The management of GM was replaced with Obama’s own choices. Chrysler was turned over to Fiat, an Italian company. The union workers at GM and Delphi had their pensions restored, while the non-union employees were left out. GM was told to start making electric cars — Volts —that GM management said were not yet ready for prime time, which has proved to be true.
Then the administration cooked up a program to get all the people who were planning to buy a new car to turn their old ones in to be crushed, decimating both the used-car market and the used-parts market, and gave the people who were going to buy a new vehicle anyway, a big subsidy to make their purchase promptly. Is there anything in that tale that might make businessmen nervous? Suspicious of the government? Inclined to hunker down and not get noticed? Right.
That was followed up with a vast and complete reformation of American Health Care, promising to reduce the cost, “bend the cost curve down” was the favored term. Except the cost of health care had been coming down slowly for some time, as new diagnostic tools became more available, new drugs improved outcomes, new techniques saved lives.
The “cost curve” was to bend down with the addition of 30,000 to 50,000 people without insurance, and with the addition of over 100 new agencies to manage our new socialized medicine, and perhaps 100 new employees in each of those agencies. The cost curve was to be bent down by forcing the entire medical establishment to get all their records online. Complete failure. Expensive. Anything there to concern those businessmen who were expected to hire new workers and pay for their health insurance? Perish the thought.
There were the roads and bridges that turned out to be not shovel ready. Have you noticed that 4 years later, he’s still talking roads and bridges? There were the vast promises of new high technology jobs in new 21st century sources of clean energy. Lots of subsidies with taxpayer funds. Government picking and choosing which businesses to support always works well. New tools, old energy. The wind remains completely intermittent; solar energy is diffuse, affected by natural things like clouds and night. The jobs? Temporary, and vanishing when the companies go bankrupt which most did.
Every regulation issued by the government has costs and consequences. The EPA has been a regular fountain of regulation, most unnecessary and accomplishing nothing except tighter government control of the economy. The costs to businesses are huge. Everything from businesses being abruptly shut down, to paperwork requirements that mean hiring more people to fill it out.

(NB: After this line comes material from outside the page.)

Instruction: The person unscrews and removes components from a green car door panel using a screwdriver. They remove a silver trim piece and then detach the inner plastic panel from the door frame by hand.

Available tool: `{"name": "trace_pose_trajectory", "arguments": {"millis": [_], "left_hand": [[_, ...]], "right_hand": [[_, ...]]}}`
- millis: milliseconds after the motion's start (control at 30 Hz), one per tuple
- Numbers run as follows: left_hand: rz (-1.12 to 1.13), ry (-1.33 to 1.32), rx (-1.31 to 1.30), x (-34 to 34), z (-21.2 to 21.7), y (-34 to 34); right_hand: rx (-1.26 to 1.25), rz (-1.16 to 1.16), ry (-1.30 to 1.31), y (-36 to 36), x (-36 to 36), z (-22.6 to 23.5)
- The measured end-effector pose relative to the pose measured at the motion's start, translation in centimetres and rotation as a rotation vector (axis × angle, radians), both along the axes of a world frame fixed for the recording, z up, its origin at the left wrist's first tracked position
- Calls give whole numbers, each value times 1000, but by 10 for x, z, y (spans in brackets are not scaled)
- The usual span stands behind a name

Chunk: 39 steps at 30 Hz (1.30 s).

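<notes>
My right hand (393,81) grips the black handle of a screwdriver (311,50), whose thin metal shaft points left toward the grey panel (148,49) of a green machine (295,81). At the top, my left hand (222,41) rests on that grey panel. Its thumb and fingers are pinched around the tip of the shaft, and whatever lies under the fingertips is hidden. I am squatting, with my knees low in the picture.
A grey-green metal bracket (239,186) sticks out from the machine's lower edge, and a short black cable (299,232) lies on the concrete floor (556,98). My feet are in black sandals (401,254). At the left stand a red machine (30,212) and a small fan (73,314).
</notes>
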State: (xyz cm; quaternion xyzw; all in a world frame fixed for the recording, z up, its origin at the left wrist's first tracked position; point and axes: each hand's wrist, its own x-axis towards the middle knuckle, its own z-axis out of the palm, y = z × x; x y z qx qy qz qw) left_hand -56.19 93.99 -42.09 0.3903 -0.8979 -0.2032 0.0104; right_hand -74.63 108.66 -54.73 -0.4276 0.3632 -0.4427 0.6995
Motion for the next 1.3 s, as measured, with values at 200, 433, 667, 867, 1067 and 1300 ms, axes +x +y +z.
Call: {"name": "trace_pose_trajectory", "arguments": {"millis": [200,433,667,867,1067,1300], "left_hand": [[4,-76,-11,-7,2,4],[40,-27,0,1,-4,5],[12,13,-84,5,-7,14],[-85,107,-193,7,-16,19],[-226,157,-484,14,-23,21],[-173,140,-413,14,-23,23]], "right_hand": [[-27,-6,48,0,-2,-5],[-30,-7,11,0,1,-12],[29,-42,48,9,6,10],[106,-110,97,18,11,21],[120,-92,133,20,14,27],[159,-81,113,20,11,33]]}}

The Deepwater Horizon explosion killed 11 men, and shut down oil production in the Gulf for an ever-extending period. Big offshore rigs picked up and went to other countries where they were more welcome. The extended shutdown — was it needed for safety reasons? or to promote all that clean energy? — put all sorts of businesses related to the oil fields out of business, motels, restaurants, suppliers in many states.
That is the situation for businesses struggling to survive. Small business (50 employees and up) has long been the engine of growth in our society, not huge corporations. Those who should be leading the growth in the economy are understandably sitting on their hands, hunkering down, hoping not to get noticed. They are afraid of their government, and with good reason.
Median household income is 7% below where it was when Obama took office. Most of the high-paying jobs lost in the recession are being replaced with low-paying jobs. Small businesses are laying off workers to get below the magic number of 50 employees because of ObamaCare. Universities and colleges, the home of progressive angst about income inequality, are reducing hours for their adjunct employees because of ObamaCare.
The number of people on food stamps is up 46% since Obama first took office. There are 2.7 million more people in poverty than in 2009. So who is doing well? From whence comes Obama’s claim that the economy is recovering? The “shrinking few” that Obama complains about are doing fine. Wall Street investors, corporate chiefs are doing nicely because of administration efforts to keep interest rates low. The three richest counties in the country all surround Washington DC, where we know pay is higher and people work less than the rest of us.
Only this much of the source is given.